Drawing on data from nearly 9,000 monitored wells, satellite-based subsidence mapping, and the first full decade of reporting under the Sustainable Groundwater Management Act (SGMA), it covers a period marked by record-setting drought, historic atmospheric rivers, and accelerating climate stress, presenting the clearest picture yet of a resource that is both indispensable and increasingly strained.

The report amounts to a call for California to move from reactive groundwater management to treating it as the cornerstone of its long-term water strategy

Structured around four strategic themes: maximizing groundwater infrastructure for climate adaptation, accelerating SGMA implementation, strengthening equity for frontline communities, and improving data and monitoring tools, the report amounts to a call for California to move from reactive groundwater management to treating it as the cornerstone of its long-term water strategy. We highlight some key aspects emerging from the report: the sheer scale of what lies underground, a landmark policy shift in how aquifers are classified, and a promising operational strategy for turning flood events into long-term storage.

A legislative turning point

California’s total groundwater storage capacity exceeds 1,000 million acre-feet, approximately 25 times the combined storage of all the state’s surface reservoirs. During droughts, groundwater’s contribution to total state water demand can rise to nearly 60%. Yet for much of its history it has been managed reactively, drawn down heavily in dry years and given little structured attention in wet ones.

During droughts, groundwater’s contribution to total state water demand can rise to nearly 60%

A key milestone came in 2023, when Senate Bill 122 formally designated aquifers as natural infrastructure, placing them alongside roads, levees, and canals as assets requiring active investment and protection.
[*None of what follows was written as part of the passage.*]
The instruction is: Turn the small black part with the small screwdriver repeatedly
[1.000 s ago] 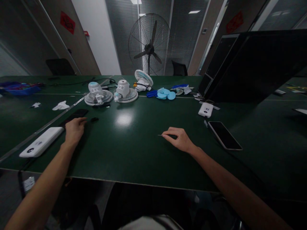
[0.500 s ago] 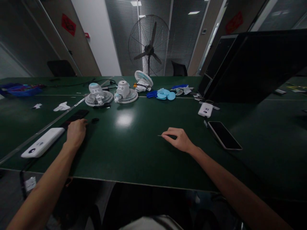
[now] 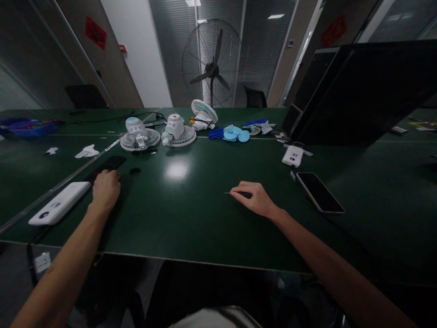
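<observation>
My right hand (image 3: 253,198) pinches a thin, pale, needle-like piece (image 3: 226,193) between thumb and fingertips, low over the green table. The piece points left and is too small to name. On the left, my left hand (image 3: 106,187) is closed with its fingers curled down, beside a dark flat object (image 3: 114,161) that it partly covers. What its fingers hold, if anything, is hidden. A white power bank (image 3: 59,203) lies just left of that hand. To its right sits a small black piece (image 3: 135,171).
Farther back lie white small fans (image 3: 179,136), light blue fan blades (image 3: 236,133) and gloves (image 3: 261,126). A phone (image 3: 320,192) and a white device (image 3: 292,156) lie right, below a large monitor (image 3: 362,95). A blue basket (image 3: 32,130) stands far left.
My left hand has shifted slightly left, its fingers drawn in a little. My right hand stays in place, pinching the thin piece.
</observation>
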Action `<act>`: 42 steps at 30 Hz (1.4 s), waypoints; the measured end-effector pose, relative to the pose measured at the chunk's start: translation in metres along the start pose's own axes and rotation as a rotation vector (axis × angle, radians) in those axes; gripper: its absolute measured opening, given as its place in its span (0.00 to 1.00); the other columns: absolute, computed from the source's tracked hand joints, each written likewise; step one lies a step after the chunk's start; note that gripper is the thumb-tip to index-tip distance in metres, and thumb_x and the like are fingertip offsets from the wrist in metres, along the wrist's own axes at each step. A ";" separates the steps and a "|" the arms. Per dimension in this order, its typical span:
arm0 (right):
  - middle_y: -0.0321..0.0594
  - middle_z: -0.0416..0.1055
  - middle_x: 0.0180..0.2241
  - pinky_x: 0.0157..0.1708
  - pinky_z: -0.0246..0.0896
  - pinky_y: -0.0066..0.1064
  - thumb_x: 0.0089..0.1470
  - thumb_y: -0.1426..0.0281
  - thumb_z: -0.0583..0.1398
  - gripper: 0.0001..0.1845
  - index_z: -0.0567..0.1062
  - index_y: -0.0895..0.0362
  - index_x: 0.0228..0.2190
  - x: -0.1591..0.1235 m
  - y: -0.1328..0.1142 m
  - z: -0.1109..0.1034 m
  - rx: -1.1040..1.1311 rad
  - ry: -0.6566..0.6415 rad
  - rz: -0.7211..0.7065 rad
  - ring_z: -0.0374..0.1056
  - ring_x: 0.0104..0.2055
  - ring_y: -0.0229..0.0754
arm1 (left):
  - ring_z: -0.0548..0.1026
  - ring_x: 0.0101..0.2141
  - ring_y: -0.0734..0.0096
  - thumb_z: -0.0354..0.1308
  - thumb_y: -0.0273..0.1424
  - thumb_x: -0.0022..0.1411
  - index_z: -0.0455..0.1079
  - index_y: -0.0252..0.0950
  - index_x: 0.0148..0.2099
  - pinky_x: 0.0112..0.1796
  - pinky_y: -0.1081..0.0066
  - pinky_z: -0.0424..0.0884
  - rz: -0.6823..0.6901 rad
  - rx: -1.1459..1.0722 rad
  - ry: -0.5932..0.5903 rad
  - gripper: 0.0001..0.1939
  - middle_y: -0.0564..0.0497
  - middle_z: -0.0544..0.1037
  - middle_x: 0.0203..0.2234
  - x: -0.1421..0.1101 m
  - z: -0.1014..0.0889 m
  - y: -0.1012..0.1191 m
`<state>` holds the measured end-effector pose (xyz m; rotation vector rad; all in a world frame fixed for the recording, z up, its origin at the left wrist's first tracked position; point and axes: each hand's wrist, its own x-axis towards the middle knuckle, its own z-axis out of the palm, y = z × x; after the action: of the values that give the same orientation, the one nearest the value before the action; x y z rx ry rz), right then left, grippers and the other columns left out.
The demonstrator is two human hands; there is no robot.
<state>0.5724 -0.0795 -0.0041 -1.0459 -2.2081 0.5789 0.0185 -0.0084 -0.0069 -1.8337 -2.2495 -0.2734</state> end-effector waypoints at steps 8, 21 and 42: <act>0.41 0.78 0.40 0.37 0.70 0.36 0.69 0.61 0.59 0.13 0.81 0.53 0.45 0.000 0.000 0.000 -0.013 0.005 0.002 0.74 0.38 0.43 | 0.74 0.47 0.53 0.49 0.34 0.70 0.74 0.28 0.52 0.52 0.60 0.70 0.025 -0.178 0.101 0.19 0.36 0.75 0.49 0.006 0.004 0.003; 0.40 0.78 0.40 0.38 0.70 0.36 0.68 0.62 0.59 0.12 0.81 0.52 0.45 0.001 0.000 0.000 -0.010 -0.001 0.006 0.73 0.38 0.42 | 0.77 0.43 0.60 0.60 0.40 0.66 0.77 0.34 0.55 0.50 0.67 0.68 -0.020 -0.479 0.008 0.20 0.45 0.81 0.46 0.024 0.017 0.005; 0.40 0.78 0.38 0.37 0.69 0.36 0.68 0.61 0.59 0.14 0.82 0.53 0.45 0.002 -0.002 0.000 -0.036 0.012 -0.002 0.74 0.37 0.43 | 0.76 0.45 0.65 0.65 0.41 0.63 0.78 0.34 0.54 0.47 0.72 0.66 -0.178 -0.553 -0.052 0.22 0.50 0.81 0.44 0.021 -0.002 0.019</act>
<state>0.5702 -0.0795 -0.0025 -1.0626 -2.2158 0.5326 0.0335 0.0148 0.0009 -1.8829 -2.5573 -0.9742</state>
It unlocks new categories of public funding for recharge projects and storage enhancement, reframing the policy conversation: aquifers are not a backup supply but a foundational component of the state’s water system to be actively managed across the full hydrologic cycle.
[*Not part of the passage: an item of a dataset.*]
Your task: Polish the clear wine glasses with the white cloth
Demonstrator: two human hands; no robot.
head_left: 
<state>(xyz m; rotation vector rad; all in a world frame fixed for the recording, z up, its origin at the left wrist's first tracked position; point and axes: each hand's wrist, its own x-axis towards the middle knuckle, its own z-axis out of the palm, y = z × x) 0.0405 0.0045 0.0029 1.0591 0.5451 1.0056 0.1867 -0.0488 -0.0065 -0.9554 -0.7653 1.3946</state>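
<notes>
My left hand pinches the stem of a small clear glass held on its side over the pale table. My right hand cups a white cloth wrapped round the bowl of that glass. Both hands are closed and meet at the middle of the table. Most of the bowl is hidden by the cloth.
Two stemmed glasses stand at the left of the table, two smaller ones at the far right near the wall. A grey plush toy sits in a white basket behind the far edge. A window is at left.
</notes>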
DWR Director Karla Nemeth framed the opportunity directly in the report: “Beneath our feet lies not only a vast reservoir, but also a powerful opportunity to rethink how we connect land, water, infrastructure, and climate resilience in a changing world.”

Turning floods into storage

One of the most operationally significant shifts documented in the update is the growing role of Flood-MAR, flood-managed aquifer recharge, as a deliberate management strategy rather than an opportunistic afterthought.
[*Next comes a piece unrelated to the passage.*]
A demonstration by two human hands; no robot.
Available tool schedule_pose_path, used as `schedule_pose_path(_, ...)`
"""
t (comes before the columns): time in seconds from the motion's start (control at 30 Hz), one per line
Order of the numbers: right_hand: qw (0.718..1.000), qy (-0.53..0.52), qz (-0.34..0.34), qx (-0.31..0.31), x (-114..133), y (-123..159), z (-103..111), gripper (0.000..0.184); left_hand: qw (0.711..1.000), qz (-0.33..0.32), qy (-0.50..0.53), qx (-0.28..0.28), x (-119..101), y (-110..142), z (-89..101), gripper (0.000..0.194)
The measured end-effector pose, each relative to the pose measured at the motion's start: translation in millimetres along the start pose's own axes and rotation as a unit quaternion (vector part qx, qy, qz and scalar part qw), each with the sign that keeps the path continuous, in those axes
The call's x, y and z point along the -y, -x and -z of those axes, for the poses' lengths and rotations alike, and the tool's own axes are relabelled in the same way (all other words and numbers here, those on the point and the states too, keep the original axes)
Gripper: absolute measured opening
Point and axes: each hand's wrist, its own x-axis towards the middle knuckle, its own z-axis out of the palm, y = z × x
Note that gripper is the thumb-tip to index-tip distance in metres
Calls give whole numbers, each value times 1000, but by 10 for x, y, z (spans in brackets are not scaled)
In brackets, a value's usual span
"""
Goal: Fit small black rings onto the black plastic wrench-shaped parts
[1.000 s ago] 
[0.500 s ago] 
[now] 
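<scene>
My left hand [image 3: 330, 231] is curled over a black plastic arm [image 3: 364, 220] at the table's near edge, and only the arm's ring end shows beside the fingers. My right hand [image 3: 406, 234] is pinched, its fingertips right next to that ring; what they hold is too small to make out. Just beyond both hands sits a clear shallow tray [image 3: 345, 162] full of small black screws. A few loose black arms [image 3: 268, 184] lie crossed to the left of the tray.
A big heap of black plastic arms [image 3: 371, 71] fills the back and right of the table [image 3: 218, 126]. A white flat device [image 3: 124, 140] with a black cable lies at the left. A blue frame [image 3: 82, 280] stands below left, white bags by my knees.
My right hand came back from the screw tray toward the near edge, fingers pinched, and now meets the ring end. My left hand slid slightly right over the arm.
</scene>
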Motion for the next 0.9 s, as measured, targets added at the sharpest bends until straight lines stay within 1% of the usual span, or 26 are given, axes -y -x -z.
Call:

In 2023, following a record-breaking sequence of atmospheric rivers, California achieved approximately 4.9 million acre-feet of managed aquifer recharge statewide in a single year, more than 40% of the sustainable annual yield of the state’s highest priority basins, with 83% occurring in the San Joaquin Valley, precisely where overdraft is most severe. Emerging tools such as forecast-informed reservoir operations for managed aquifer recharge (FIRO-MAR) aim to systematize this approach, using improved precipitation forecasting to route water to high-priority recharge zones before it becomes a flood management problem.

From opportunistic to strategic

The report calls for aquifer recharge potential mapping across the state, expansion of real-time monitoring networks, and tighter integration between surface water operations, flood management, and groundwater sustainability programs. A statewide 10-year comparison shows groundwater levels rose five feet or more in 41% of monitored wells between 2014 and 2024, the first time increases have outpaced declines in such a comparison. But cumulative deficits remain significant in critically overdrafted basins, and climate projections point to growing demand on a resource already under stress.

The message from the 2025 update is clear: California’s groundwater is too large, too critical, and too vulnerable to continue managing as an afterthought.